In a state where grid reliability and a shortage of power generation are critical issues, ERCOT’s refusal to give preference to self-generating data centers highlights a regulatory framework that appears out of sync with practical policy goals. Logically, a facility that supplies its own electricity creates far less strain than one drawing entirely from public resources.

If Texas policy aims to incentivize new generation, the grid operator’s rules should theoretically reward, rather than handicap, developers who take the initiative to bring their own power.

The lack of priority stems from how Texas grid safety rules are currently structured. Even if a data center generates 100% of its own power on a normal day using natural gas, batteries, or solar arrays, it still requests a connection to the public grid to serve as an emergency safety net.

Because ERCOT is legally required to plan for worst-case scenarios—such as a data center’s private generators failing during a record-breaking heatwave—the grid operator treats the project as a full potential drain on the system during its engineering studies.

Under current rules, ERCOT acts strictly as an independent traffic cop for transmission lines; it evaluates whether physical wires will overload, not the business model of the company building the project. Consequently, energy-neutral facilities face the same bureaucratic hurdles as grid-dependent projects.

This approach fails to differentiate between a drain on the system and a solution to the very generation shortage state leaders are warning about.
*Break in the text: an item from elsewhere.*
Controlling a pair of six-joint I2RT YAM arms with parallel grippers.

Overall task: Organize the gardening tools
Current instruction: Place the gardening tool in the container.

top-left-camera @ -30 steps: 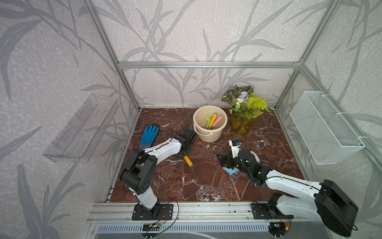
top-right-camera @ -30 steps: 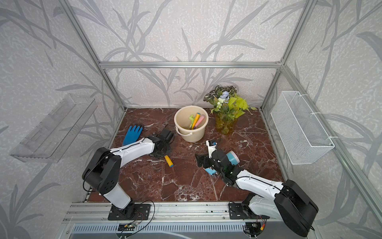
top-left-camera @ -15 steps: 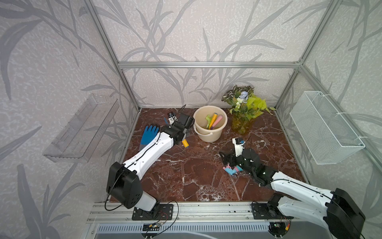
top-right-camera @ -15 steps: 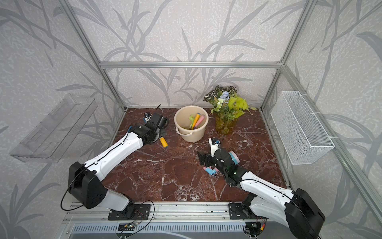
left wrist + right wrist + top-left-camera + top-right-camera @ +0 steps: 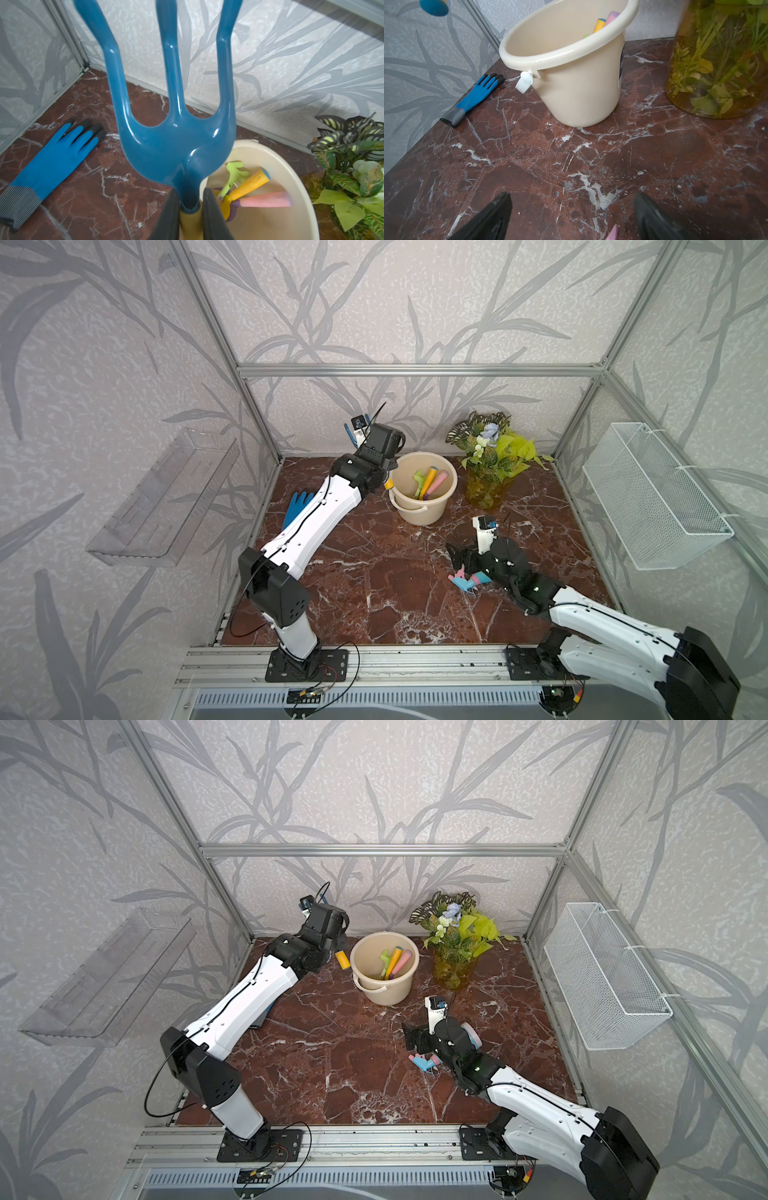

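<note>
Pale grey wallpaper printed with darker leaf sprays covers the 3 walls, which are edged by aluminium bars. The floor is red-brown marble with white veins. A clear plastic shelf hangs on 1 side wall and a white wire basket on the opposite one. A leafy plant stands near the back wall in what looks like an amber glass vase. The light is soft and even.

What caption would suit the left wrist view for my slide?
Left end effector grips the blue fork by its yellow handle, next to the cream bucket.
</note>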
If the state’s goal is a more resilient grid, some argue that ERCOT’s underlying rules need to change to allow for the prioritization of self-sustaining infrastructure.

The operational requirements for these co-located networks are demanding. If a facility’s private power plant suddenly trips or underperforms, the data center must immediately reduce its energy consumption to stay within its approved backup grid limit. ERCOT has proposed that the responsible market participants must correct any overdraw from the public grid in one minute or less.

At the June 18 PUCT meeting, commissioners will decide whether to formally adopt the Batch Zero framework and potentially link cost responsibilities to the Governor’s recent mandates. Following that vote, developers face a July 15 deadline to submit full project documentation to ERCOT to be considered for the initial study group.

Observers are also monitoring how the specialized co-location and “bring-your-own-generation” rules advance through ERCOT’s stakeholder committees. The final outcome will determine whether developers must restructure their projects once they realize that their approved grid access is a conditional limit rather than an asset that increases their project’s chances.